Nomadic Exploratory Multi-objective Optimisation (NEMO)

Meet NEMO - our ‘Nomadic Explorer’. NEMO is quite the connoisseur when it comes to machine learning optimisation - only the best model types and model parameters will suffice. In the case of a single dataset, NEMO will scour the lands for the optimal model type and parameters to fit a given dataset. A range of outputs will then be generated for you to assess, interpret and utilise your newly created model.

If you decide to take your analyses a step further into the realms of Multi-objective Bayesian optimisation, then our Nomadic Explorer will tirelessly search for the best model type and parameters at each iteration of the optimisation. At each stage, the optimal set of conditions will be provided to aid your pursuit of the elusive multi-dimensional pareto front.

NEMO is prepared for the journey with a cavernous bag of tools. However, if your aspirations are more exotic, then NEMO supports the inclusion of custom models, samplers and functions.

Check out the examples to see NEMO in action and get started with your own ML workflows.

What is NEMO?

NEMO is a package designed for Bayesian optimisation of one or multiple objectives simultaneously, with a focus on applying to chemical processes.

Installation

To install NEMO via pip:

pip install nemo-bo

How does NEMO work?

Firstly, the parameters (variables) and targets (objectives) of a chemical process are provided to the algorithm. After providing NEMO with a dataset from prior experiments, it will then identify the relationship between the parameters and targets and then suggest the ideal parameters to use for the optimisation iteration.

In comparison to other open-source optimisation libraries, NEMO will automatically optimise the hyperparameters for various machine learning models and select the one with the best predictive accuracy for a given objective. This ensures that the model is continuously optimised over the course of an optimisation campaign. Furthermore, NEMO natively supports objectives that can be calculated if the exact relationship between the parameters and the target (e.g. materials cost) is known.

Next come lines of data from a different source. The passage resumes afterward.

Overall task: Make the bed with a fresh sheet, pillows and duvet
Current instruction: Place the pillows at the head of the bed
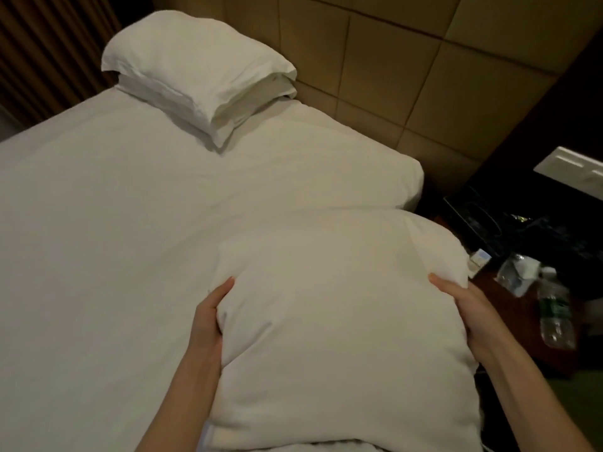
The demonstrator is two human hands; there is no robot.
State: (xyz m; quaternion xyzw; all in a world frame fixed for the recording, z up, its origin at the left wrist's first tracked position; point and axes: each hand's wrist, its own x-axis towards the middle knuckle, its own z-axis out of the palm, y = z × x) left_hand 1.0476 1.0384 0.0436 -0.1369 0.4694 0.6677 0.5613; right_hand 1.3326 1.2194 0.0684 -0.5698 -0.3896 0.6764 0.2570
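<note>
I hold a plump white pillow [342,308] out in front of me, over the near right side of the bed. My left hand [208,321] grips its left edge, fingers tucked under the fabric. My right hand [463,308] grips its right edge. A white sheet [114,223] covers the bed [385,164] smoothly. Two stacked white pillows [199,73] lie at the far left of the head end, against the padded headboard [408,60].
A dark nightstand [522,305] stands right of the bed with a plastic water bottle [554,314], a crumpled clear wrapper [517,275], a small card and a black tissue box [473,213]. A dark curtain [49,50] hangs at the far left.
</note>
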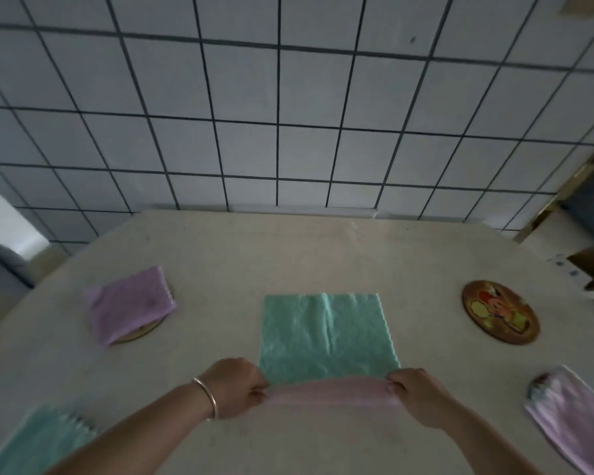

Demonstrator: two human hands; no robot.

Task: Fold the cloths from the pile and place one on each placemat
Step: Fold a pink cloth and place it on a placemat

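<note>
The folded purple cloth covers most of the left placemat; only a rim arc shows. The bottom edge cuts off the blurred green cloth. The right edge cuts off the pink cloth.

Pink cloth over flat green cloth

A cloth lies centred between two placemats, left one covered.
</note>
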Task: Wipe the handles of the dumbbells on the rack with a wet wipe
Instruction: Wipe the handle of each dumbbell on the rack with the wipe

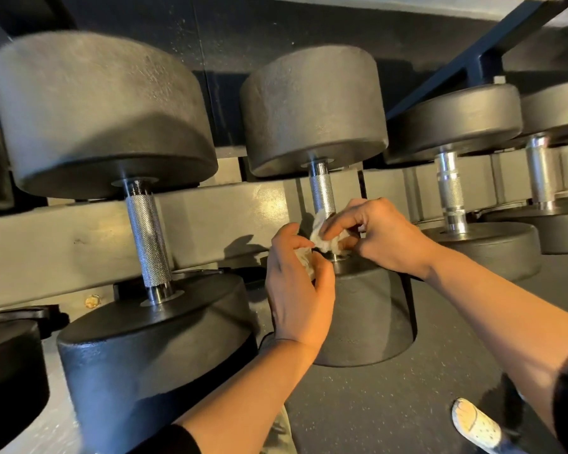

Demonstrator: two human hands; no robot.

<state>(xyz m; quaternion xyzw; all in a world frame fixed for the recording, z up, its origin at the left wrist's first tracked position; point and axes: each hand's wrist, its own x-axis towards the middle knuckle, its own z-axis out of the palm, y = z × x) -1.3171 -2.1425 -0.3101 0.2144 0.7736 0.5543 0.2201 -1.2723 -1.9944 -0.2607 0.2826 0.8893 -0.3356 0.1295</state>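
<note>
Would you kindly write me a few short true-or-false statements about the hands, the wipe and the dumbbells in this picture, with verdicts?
1. Both hands hold the wet wipe. True: the left hand and the right hand each pinch the crumpled wipe.
2. The wipe is at the top end of the handle. False: it sits at the lower end of the middle dumbbell handle, just above the lower weight head.
3. The left dumbbell handle is wrapped in the wipe. False: it is bare, knurled metal.
4. The dumbbells rest on a rack. True.
5. A foot in a light perforated shoe shows at the lower right. True.
</note>
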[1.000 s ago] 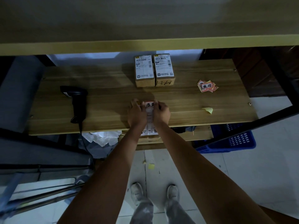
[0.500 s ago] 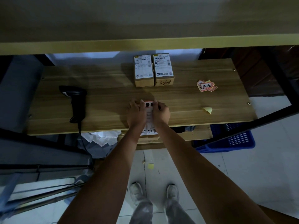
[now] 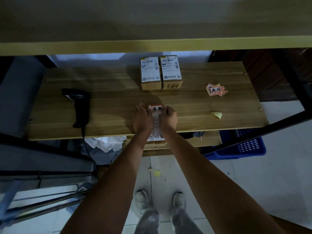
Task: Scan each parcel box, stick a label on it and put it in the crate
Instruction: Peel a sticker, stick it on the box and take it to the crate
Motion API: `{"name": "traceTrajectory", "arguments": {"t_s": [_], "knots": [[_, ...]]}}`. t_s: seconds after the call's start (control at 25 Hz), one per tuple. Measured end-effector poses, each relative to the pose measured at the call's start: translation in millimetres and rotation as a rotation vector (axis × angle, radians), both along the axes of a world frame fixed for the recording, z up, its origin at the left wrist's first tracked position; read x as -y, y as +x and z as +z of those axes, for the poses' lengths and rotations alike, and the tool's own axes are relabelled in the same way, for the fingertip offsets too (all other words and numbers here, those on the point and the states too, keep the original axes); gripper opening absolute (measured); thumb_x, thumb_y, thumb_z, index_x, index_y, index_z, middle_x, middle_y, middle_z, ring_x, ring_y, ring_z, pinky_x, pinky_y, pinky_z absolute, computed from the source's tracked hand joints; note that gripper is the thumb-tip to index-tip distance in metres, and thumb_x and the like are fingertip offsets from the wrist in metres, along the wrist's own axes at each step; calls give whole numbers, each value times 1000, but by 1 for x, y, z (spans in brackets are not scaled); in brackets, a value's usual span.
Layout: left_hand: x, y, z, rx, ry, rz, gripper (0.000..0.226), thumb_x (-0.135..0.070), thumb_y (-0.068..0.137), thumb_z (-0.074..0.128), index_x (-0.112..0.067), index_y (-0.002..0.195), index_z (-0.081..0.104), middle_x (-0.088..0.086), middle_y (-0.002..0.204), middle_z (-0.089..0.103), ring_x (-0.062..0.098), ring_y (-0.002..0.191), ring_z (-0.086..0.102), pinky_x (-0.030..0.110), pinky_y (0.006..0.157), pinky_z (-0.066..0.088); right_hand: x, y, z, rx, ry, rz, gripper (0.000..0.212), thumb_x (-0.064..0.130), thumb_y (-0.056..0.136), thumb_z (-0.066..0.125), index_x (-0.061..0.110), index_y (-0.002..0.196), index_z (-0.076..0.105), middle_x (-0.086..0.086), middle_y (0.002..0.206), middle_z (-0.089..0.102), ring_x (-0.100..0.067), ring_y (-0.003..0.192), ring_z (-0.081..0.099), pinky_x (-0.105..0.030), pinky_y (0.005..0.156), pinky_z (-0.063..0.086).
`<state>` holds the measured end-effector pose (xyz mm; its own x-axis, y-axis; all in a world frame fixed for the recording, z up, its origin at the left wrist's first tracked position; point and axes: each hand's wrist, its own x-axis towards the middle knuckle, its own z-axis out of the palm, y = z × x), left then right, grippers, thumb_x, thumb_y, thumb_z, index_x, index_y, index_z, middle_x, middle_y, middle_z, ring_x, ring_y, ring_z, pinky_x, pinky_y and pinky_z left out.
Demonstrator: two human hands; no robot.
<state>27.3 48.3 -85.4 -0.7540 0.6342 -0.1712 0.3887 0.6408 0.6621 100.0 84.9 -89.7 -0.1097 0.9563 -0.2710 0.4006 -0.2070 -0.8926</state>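
A parcel box (image 3: 156, 130) lies at the front edge of the wooden table (image 3: 194, 108), its white shipping label facing up. A red-bordered label (image 3: 156, 108) sits on the box's far end. My left hand (image 3: 142, 117) and my right hand (image 3: 168, 116) rest on the box from either side, fingertips pressing the label's two ends. Two more parcel boxes (image 3: 161, 72) stand side by side at the back of the table. A pile of red-bordered labels (image 3: 216, 90) lies at the right. The blue crate (image 3: 244, 147) sits on the floor under the table's right end.
A black handheld scanner (image 3: 79, 105) lies on the table's left part, its cable hanging over the front edge. A yellow backing scrap (image 3: 217, 114) lies at the right front. A shelf board (image 3: 152, 45) overhangs the table. Crumpled white paper (image 3: 104, 142) sits below.
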Motion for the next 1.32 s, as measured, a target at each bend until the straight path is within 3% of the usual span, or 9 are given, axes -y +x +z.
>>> {"name": "traceTrajectory", "arguments": {"t_s": [0.12,0.2,0.32,0.56,0.68,0.88,1.04,1.16,1.32], "knots": [[2,2,-1,-17,35,21,41,-35,102,34,-6,130,44,15,126,55,33,115,54,34,81,39,1,-1,1,-27,0,-20,39,37,100,43,10,86,67,-4,77,68,-13,66,61,-22,55,47],[3,4,-1,6,34,47,48,-41,101,34,-7,134,41,15,128,55,33,113,56,30,76,35,4,0,5,-34,21,11,36,44,94,53,14,82,70,5,70,67,-2,59,60,-13,50,44],[2,4,-2,-12,14,34,59,-50,96,40,-8,137,38,14,132,53,33,113,58,31,75,38,3,2,5,-22,28,46,24,39,90,63,16,90,73,8,74,68,7,59,56,-7,47,39],[0,0,-4,-23,-22,-7,57,-44,99,39,-4,140,36,18,138,48,35,122,51,43,92,45,1,1,0,6,60,31,29,33,96,54,11,102,72,4,86,65,-2,71,56,-6,52,35],[1,1,-2,-57,-26,-22,54,-39,100,37,-2,140,36,19,139,46,36,125,47,41,96,40,1,1,-2,4,68,16,30,31,98,51,10,101,72,-3,93,70,-10,78,60,-18,61,43],[3,1,-2,-19,21,5,46,-34,102,34,-4,136,39,18,133,50,33,121,49,35,87,40,3,0,2,-36,31,5,30,36,96,52,13,92,72,7,78,66,-1,64,58,-15,53,43],[2,2,-5,4,39,32,54,-49,97,38,-8,132,43,14,128,54,32,114,55,32,79,40,2,1,1,-15,43,38,21,39,87,66,19,87,73,10,73,67,4,60,59,-11,50,43],[1,1,-10,10,27,31,59,-57,92,42,-13,131,40,12,125,57,30,108,58,34,76,44,3,3,1,-43,26,37,20,35,90,64,17,95,72,11,77,65,7,62,57,-6,48,41],[0,-2,-13,20,23,19,52,-51,93,46,-12,127,42,12,122,60,32,107,59,34,75,42,3,3,0,-49,46,17,28,33,95,56,12,104,72,3,93,68,-6,79,61,-11,59,41]]}}
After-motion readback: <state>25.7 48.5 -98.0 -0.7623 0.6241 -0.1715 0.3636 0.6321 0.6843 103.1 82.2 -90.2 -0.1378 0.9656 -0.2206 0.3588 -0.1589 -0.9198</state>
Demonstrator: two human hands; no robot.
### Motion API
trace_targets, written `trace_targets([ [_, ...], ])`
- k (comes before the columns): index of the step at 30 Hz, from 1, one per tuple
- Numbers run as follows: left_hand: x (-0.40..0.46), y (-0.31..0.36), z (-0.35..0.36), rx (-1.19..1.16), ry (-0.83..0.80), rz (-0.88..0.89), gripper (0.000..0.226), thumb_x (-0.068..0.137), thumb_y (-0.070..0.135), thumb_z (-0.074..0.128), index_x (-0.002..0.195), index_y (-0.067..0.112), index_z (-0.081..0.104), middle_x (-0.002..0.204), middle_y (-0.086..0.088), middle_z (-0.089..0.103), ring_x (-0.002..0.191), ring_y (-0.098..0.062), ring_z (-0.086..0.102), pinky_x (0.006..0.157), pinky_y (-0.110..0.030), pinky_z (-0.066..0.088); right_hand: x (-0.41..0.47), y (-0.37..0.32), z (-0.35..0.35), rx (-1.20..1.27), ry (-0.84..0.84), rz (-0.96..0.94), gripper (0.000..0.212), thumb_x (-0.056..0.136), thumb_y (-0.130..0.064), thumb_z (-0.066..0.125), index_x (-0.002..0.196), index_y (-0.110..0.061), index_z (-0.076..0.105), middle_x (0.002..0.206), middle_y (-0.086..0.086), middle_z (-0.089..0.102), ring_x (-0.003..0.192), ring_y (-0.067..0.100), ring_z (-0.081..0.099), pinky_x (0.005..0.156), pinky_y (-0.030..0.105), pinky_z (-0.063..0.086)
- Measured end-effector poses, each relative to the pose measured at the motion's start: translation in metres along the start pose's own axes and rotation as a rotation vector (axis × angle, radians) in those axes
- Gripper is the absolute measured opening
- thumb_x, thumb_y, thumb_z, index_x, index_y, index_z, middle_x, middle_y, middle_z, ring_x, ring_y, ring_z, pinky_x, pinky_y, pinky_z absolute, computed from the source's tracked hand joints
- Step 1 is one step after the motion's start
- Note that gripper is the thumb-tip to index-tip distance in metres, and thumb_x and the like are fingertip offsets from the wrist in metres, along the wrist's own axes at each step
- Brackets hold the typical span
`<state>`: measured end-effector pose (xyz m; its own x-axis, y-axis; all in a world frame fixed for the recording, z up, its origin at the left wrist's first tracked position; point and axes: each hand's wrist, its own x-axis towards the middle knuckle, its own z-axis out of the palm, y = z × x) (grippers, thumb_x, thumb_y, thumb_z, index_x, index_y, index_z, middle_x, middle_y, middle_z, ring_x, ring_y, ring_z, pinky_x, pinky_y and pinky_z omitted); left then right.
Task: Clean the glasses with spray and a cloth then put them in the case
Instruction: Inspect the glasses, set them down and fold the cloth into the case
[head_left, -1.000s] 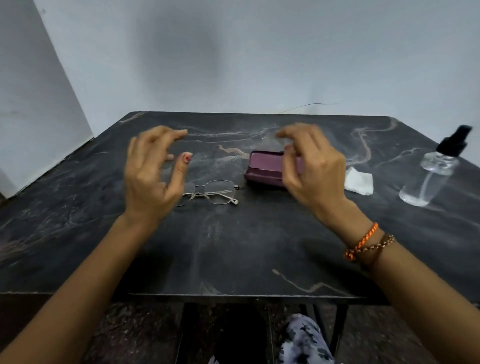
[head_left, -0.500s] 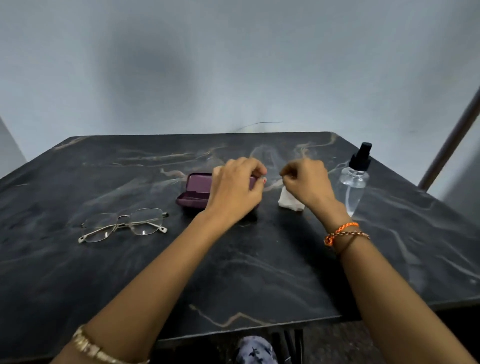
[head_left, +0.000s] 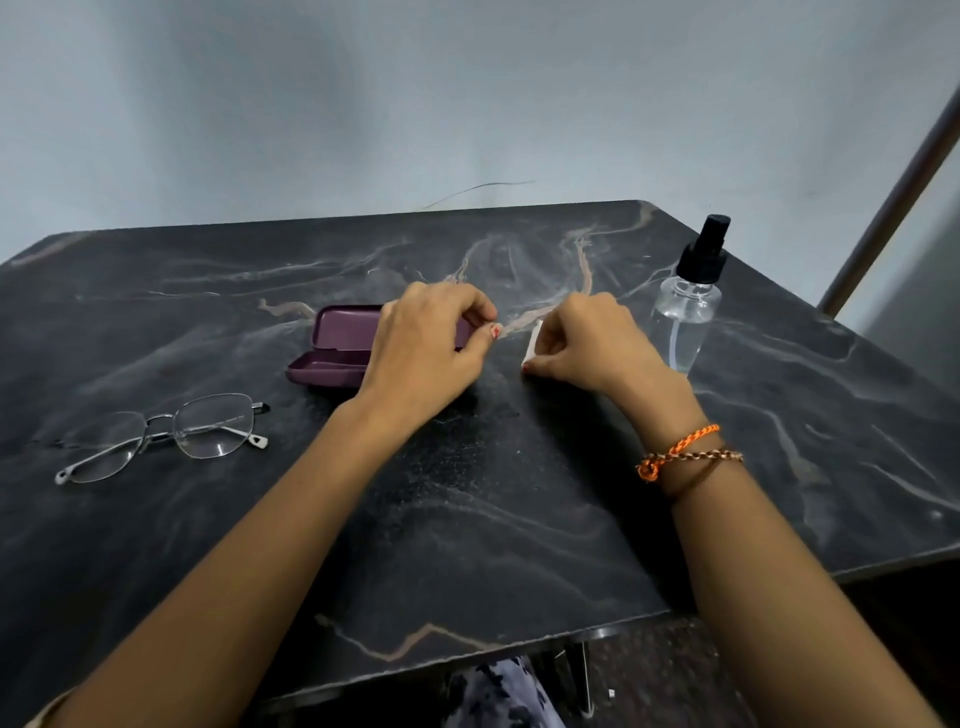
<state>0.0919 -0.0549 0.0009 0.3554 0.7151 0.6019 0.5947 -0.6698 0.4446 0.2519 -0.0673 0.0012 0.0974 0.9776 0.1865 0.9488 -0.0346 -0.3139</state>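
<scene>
The metal-framed glasses lie unfolded on the black marble table at the left, untouched. The purple case lies open mid-table, its lid raised. My left hand is in front of the case's right end and hides it; its fingers are pinched together and I see nothing between them. Just to the right, my right hand rests on the table, closed on the white cloth, which shows only as a narrow strip. The clear spray bottle with a black nozzle stands upright right of that hand.
A grey wall runs behind the table. A slanted metal pole rises at the far right. The table's front edge is near my body, with patterned trousers below it.
Both hands have moved right, away from the glasses. The case, closed a second ago, now lies open. My right hand has closed on the cloth.
</scene>
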Motion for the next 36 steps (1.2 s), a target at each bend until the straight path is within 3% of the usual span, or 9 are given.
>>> trace_targets([
  [6, -0.001, 0.003, -0.003, -0.038, 0.068, 0.012, 0.003, 0.081, 0.016, 0.062, 0.083, 0.015, 0.065, 0.085, 0.003, 0.066, 0.087, -0.02, 0.053, 0.087, -0.043, 0.039, 0.001, 0.001, 0.002, 0.018, 0.08, 0.017, 0.01, 0.077, -0.017, 0.058, 0.076, -0.009, 0.065, 0.09, 0.017, 0.067, 0.09, 0.037, 0.06, 0.07, 0.035, 0.045],
  [11, -0.003, 0.003, -0.005, -0.052, 0.076, 0.018, 0.003, 0.081, 0.016, 0.062, 0.082, 0.015, 0.065, 0.082, 0.009, 0.061, 0.087, -0.019, 0.053, 0.088, -0.041, 0.039, -0.001, 0.003, 0.001, 0.019, -0.027, 0.016, 0.027, 0.07, -0.032, 0.074, 0.083, -0.01, 0.066, 0.095, 0.014, 0.067, 0.093, 0.032, 0.061, 0.078, 0.037, 0.05],
  [19, -0.003, 0.002, -0.004, -0.072, 0.058, 0.0, 0.005, 0.082, 0.015, 0.061, 0.083, 0.012, 0.065, 0.089, -0.001, 0.067, 0.09, -0.02, 0.053, 0.086, -0.032, 0.035, 0.0, 0.002, 0.005, -0.034, 0.08, -0.001, 0.015, 0.078, -0.018, 0.061, 0.082, -0.004, 0.064, 0.093, 0.02, 0.066, 0.09, 0.037, 0.06, 0.068, 0.034, 0.044],
  [23, -0.002, 0.002, -0.003, -0.085, 0.077, 0.01, 0.005, 0.083, 0.016, 0.061, 0.084, 0.013, 0.065, 0.09, -0.002, 0.067, 0.09, -0.02, 0.053, 0.082, -0.028, 0.034, 0.003, 0.002, 0.005, 0.014, 0.215, 0.016, 0.021, 0.083, -0.018, 0.051, 0.081, 0.002, 0.059, 0.089, 0.021, 0.065, 0.086, 0.04, 0.059, 0.069, 0.037, 0.046],
  [27, 0.0, 0.005, -0.005, -0.159, 0.135, 0.039, 0.009, 0.082, 0.016, 0.061, 0.088, 0.01, 0.063, 0.093, -0.001, 0.063, 0.092, -0.019, 0.056, 0.081, -0.024, 0.038, -0.004, -0.006, -0.007, 0.297, 0.577, -0.031, 0.02, 0.089, -0.019, 0.047, 0.087, -0.002, 0.057, 0.074, 0.007, 0.059, 0.068, 0.022, 0.052, 0.064, 0.032, 0.04],
  [30, 0.001, 0.011, -0.012, -0.223, 0.245, 0.105, 0.016, 0.08, 0.021, 0.059, 0.089, 0.009, 0.063, 0.092, 0.005, 0.058, 0.091, -0.007, 0.054, 0.081, -0.01, 0.038, -0.011, -0.017, -0.014, 0.553, 0.698, -0.066, 0.014, 0.09, -0.016, 0.048, 0.086, -0.007, 0.057, 0.065, -0.004, 0.057, 0.06, 0.013, 0.054, 0.059, 0.025, 0.041],
  [33, 0.003, 0.015, -0.019, -0.312, 0.284, 0.099, 0.017, 0.078, 0.015, 0.064, 0.093, 0.007, 0.063, 0.094, 0.004, 0.06, 0.088, -0.002, 0.054, 0.081, -0.003, 0.039, -0.014, -0.029, -0.018, 0.995, 0.64, 0.019, 0.014, 0.089, -0.016, 0.051, 0.076, -0.017, 0.055, 0.06, -0.008, 0.057, 0.056, 0.003, 0.057, 0.059, 0.027, 0.053],
  [36, 0.008, 0.014, -0.026, -0.382, 0.254, 0.055, 0.025, 0.075, 0.014, 0.071, 0.098, 0.009, 0.063, 0.098, 0.002, 0.062, 0.09, -0.011, 0.06, 0.083, -0.01, 0.046, -0.015, -0.046, -0.023, 1.447, 0.426, 0.112, 0.015, 0.09, -0.011, 0.05, 0.075, -0.013, 0.054, 0.06, -0.003, 0.057, 0.053, 0.005, 0.058, 0.058, 0.023, 0.056],
])
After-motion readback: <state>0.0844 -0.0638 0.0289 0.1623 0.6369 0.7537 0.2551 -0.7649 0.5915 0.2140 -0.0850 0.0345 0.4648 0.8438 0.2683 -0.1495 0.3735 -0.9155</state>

What features are in NEMO?

Although NEMO includes many machine learning models, acquisition functions, constraints, and sample generators, the base classes for these are all included and can be utilised as a template for adding your own custom solutions.

The features natively found in NEMO are the following:

Resuming an optimisation

Every iteration, the progress of optimisation runs and ML model information are also saved at two points:

  1. Firstly, when candidates have been suggested
  2. And secondly, after the new results have been inputted, at the end of the iteration

This allows users to resume optimisation runs from two convenient positions

Machine learning models available

  1. Gaussian processes (GPs) using the BoTorch library

  2. Various neural networks from the Deeply Uncertain code repository:

    1. Bayesian neural networks
    2. Concrete dropout
    3. Deep ensembles
  3. Various decision-tree based models:

    1. XGBoost Distribution
    2. NGBoost
    3. Random Forest using the forest-confidence-interval

Variable types available

  1. Continuous variables (ContinuousVariable)
  2. Categorical variables with discrete variables (CategoricalVariableDiscreteValues)
  3. Categorical variables with descriptors (CategoricalVariableWithDescriptors)

Categorical variables without any description (e.g. one-hot encoding) is not currently supported

Objective types available

  1. Objectives modelled using machine learning models (RegressionObjective)
  2. Calculated objectives using a user-provided function (CalculableObjective)

Classification objectives are not currently supported

User-selectable acquisition functions available

  1. Expected improvement based methods (ExpectedImprovement)

    1. A modifed single-objective expected improvement algorithm that is better at exploration than the standard analytical method
    2. A modifed multi-objective expected hypervolume improvement algorithm that is better at exploration than the standard analytical method
    3. qNEI and qNEHVI BoTorch methods (only compatible with GP models)
  2. A Unified evolutionary optimization algorithm U-NSGA-III based method that derives uncertainty in the inference by sampling from a distribution (NSGAImprovement)

  3. A fully explorative method that identifies the candidates that have the highest uncertainty in the objective predictions (HighestUncertainty)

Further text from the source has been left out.